[Provided records Boundary: Start]

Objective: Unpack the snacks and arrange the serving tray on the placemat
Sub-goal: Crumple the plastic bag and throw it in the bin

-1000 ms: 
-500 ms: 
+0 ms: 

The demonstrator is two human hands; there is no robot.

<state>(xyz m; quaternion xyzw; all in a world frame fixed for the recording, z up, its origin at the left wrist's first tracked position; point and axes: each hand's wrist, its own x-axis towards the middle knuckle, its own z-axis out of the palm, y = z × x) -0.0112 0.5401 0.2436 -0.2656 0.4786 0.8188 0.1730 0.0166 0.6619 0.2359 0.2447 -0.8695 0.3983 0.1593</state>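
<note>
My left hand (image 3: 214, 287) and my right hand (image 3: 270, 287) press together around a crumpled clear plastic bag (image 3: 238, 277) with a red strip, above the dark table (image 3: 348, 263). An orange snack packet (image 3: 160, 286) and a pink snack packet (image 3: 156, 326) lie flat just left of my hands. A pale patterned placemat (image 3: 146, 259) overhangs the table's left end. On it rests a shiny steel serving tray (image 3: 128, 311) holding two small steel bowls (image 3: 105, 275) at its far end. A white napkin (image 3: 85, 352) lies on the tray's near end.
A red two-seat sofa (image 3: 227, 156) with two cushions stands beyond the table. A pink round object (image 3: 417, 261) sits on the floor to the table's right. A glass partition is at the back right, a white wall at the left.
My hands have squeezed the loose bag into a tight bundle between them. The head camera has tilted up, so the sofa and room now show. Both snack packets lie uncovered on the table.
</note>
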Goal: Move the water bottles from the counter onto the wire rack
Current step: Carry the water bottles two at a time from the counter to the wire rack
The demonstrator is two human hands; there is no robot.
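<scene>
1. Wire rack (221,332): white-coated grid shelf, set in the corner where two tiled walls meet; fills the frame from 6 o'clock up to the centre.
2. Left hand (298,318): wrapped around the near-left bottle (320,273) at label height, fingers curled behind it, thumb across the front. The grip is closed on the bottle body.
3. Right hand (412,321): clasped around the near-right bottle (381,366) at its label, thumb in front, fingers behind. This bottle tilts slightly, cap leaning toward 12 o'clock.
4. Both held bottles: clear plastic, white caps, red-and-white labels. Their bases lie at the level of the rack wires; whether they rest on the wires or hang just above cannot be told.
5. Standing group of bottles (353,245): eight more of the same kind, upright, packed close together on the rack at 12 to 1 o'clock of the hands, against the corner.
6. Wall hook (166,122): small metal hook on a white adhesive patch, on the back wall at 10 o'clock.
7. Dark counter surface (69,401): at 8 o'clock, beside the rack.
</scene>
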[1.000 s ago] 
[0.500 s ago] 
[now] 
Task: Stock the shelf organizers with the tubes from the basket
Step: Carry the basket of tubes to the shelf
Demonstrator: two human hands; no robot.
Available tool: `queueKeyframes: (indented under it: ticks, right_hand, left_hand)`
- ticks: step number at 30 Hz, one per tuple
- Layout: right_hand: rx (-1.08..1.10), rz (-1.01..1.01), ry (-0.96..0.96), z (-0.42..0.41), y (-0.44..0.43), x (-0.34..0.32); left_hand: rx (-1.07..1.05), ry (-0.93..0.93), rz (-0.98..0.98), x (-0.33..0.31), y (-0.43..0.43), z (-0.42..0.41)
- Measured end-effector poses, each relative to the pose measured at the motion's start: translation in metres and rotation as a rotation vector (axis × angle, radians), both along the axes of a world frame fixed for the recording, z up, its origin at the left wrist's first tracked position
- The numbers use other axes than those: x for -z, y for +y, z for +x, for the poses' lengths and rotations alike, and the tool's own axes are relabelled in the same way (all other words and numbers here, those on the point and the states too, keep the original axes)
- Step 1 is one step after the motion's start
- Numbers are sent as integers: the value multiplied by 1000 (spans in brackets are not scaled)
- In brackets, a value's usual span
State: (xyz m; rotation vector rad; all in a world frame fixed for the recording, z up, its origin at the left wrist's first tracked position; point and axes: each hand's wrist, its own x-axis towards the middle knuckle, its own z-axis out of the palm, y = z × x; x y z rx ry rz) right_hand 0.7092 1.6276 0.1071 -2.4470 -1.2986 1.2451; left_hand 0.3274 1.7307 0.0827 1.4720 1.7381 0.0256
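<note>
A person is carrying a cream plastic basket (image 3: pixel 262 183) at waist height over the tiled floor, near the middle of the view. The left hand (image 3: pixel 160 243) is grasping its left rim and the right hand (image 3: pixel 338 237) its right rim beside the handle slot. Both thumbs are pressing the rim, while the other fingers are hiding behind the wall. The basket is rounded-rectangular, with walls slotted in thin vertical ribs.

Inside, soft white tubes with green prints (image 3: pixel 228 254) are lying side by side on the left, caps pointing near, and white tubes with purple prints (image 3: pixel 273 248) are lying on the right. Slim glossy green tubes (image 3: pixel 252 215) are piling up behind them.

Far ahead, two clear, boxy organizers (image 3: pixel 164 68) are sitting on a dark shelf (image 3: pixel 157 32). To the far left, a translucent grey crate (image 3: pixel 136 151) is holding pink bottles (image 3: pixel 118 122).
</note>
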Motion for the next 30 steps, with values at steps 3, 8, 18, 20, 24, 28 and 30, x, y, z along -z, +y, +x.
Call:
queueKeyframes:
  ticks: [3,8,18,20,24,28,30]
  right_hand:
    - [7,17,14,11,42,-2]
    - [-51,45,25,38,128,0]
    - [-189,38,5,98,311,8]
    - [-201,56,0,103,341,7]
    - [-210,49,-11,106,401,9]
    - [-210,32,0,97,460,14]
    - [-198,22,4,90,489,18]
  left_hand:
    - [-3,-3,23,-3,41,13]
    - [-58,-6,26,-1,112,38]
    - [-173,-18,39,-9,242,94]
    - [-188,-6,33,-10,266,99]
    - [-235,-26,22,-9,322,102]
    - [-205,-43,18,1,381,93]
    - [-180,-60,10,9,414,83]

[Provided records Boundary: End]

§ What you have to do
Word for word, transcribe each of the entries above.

§ Response to this exercise
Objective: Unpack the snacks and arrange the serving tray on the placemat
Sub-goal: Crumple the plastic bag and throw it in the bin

-1000 ms: 
-500 ms: 
+0 ms: 

The demonstrator is two human hands; there is no robot.

<state>(xyz m; quaternion xyzw; all in a world frame fixed for the recording, z up, its origin at the left wrist's first tracked position; point and axes: each hand's wrist, its own x-axis towards the middle knuckle, its own z-axis out of the palm, y = z × x) -0.0112 0.5401 0.2436 -0.2656 0.4786 0.8188 0.1730 0.0166 0.6619 0.2359 0.2447 -0.8695 0.3983 0.1593</state>
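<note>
My left hand (image 3: 214, 287) and my right hand (image 3: 270, 287) press together around a crumpled clear plastic bag (image 3: 238, 277) with a red strip, above the dark table (image 3: 348, 263). An orange snack packet (image 3: 160, 286) and a pink snack packet (image 3: 156, 326) lie flat just left of my hands. A pale patterned placemat (image 3: 146, 259) overhangs the table's left end. On it rests a shiny steel serving tray (image 3: 128, 311) holding two small steel bowls (image 3: 105, 275) at its far end. A white napkin (image 3: 85, 352) lies on the tray's near end.
A red two-seat sofa (image 3: 227, 156) with two cushions stands beyond the table. A pink round object (image 3: 417, 261) sits on the floor to the table's right. A glass partition is at the back right, a white wall at the left.
My hands have squeezed the loose bag into a tight bundle between them. The head camera has tilted up, so the sofa and room now show. Both snack packets lie uncovered on the table.
</note>
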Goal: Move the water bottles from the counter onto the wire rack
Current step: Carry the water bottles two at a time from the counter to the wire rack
The demonstrator is two human hands; there is no robot.
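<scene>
1. Wire rack (221,332): white-coated grid shelf, set in the corner where two tiled walls meet; fills the frame from 6 o'clock up to the centre.
2. Left hand (298,318): wrapped around the near-left bottle (320,273) at label height, fingers curled behind it, thumb across the front. The grip is closed on the bottle body.
3. Right hand (412,321): clasped around the near-right bottle (381,366) at its label, thumb in front, fingers behind. This bottle tilts slightly, cap leaning toward 12 o'clock.
4. Both held bottles: clear plastic, white caps, red-and-white labels. Their bases lie at the level of the rack wires; whether they rest on the wires or hang just above cannot be told.
5. Standing group of bottles (353,245): eight more of the same kind, upright, packed close together on the rack at 12 to 1 o'clock of the hands, against the corner.
6. Wall hook (166,122): small metal hook on a white adhesive patch, on the back wall at 10 o'clock.
7. Dark counter surface (69,401): at 8 o'clock, beside the rack.
</scene>
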[1.000 s ago] 
[0.500 s ago] 
[now] 
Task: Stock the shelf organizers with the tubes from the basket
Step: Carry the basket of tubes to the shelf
Demonstrator: two human hands; no robot.
Available tool: `queueKeyframes: (indented under it: ticks, right_hand, left_hand)`
- ticks: step number at 30 Hz, one per tuple
- Layout: right_hand: rx (-1.08..1.10), rz (-1.01..1.01), ry (-0.96..0.96), z (-0.42..0.41), y (-0.44..0.43), x (-0.34..0.32); left_hand: rx (-1.07..1.05), ry (-0.93..0.93), rz (-0.98..0.98), x (-0.33..0.31), y (-0.43..0.43), z (-0.42..0.41)
- Measured end-effector poses, each relative to the pose measured at the motion's start: translation in metres and rotation as a rotation vector (axis × angle, radians), both along the axes of a world frame fixed for the recording, z up, its origin at the left wrist's first tracked position
- The numbers use other axes than those: x for -z, y for +y, z for +x, for the poses' lengths and rotations alike, and the tool's own axes are relabelled in the same way (all other words and numbers here, those on the point and the states too, keep the original axes)
- Step 1 is one step after the motion's start
- Numbers are sent as integers: the value multiplied by 1000 (spans in brackets are not scaled)
- In brackets, a value's usual span
State: (xyz m; rotation vector rad; all in a world frame fixed for the recording, z up, its origin at the left wrist's first tracked position; point and axes: each hand's wrist, its own x-axis towards the middle knuckle, its own z-axis out of the palm, y = z × x; x y z rx ry rz) right_hand 0.7092 1.6276 0.1071 -2.4470 -1.2986 1.2451; left_hand 0.3274 1.7307 0.0827 1.4720 1.7381 0.0256
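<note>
A person is carrying a cream plastic basket (image 3: pixel 262 183) at waist height over the tiled floor, near the middle of the view. The left hand (image 3: pixel 160 243) is grasping its left rim and the right hand (image 3: pixel 338 237) its right rim beside the handle slot. Both thumbs are pressing the rim, while the other fingers are hiding behind the wall. The basket is rounded-rectangular, with walls slotted in thin vertical ribs.

Inside, soft white tubes with green prints (image 3: pixel 228 254) are lying side by side on the left, caps pointing near, and white tubes with purple prints (image 3: pixel 273 248) are lying on the right. Slim glossy green tubes (image 3: pixel 252 215) are piling up behind them.

Far ahead, two clear, boxy organizers (image 3: pixel 164 68) are sitting on a dark shelf (image 3: pixel 157 32). To the far left, a translucent grey crate (image 3: pixel 136 151) is holding pink bottles (image 3: pixel 118 122).
</note>
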Motion for the next 30 steps, with values at steps 3, 8, 18, 20, 24, 28 and 30, x, y, z along -z, +y, +x.
Call:
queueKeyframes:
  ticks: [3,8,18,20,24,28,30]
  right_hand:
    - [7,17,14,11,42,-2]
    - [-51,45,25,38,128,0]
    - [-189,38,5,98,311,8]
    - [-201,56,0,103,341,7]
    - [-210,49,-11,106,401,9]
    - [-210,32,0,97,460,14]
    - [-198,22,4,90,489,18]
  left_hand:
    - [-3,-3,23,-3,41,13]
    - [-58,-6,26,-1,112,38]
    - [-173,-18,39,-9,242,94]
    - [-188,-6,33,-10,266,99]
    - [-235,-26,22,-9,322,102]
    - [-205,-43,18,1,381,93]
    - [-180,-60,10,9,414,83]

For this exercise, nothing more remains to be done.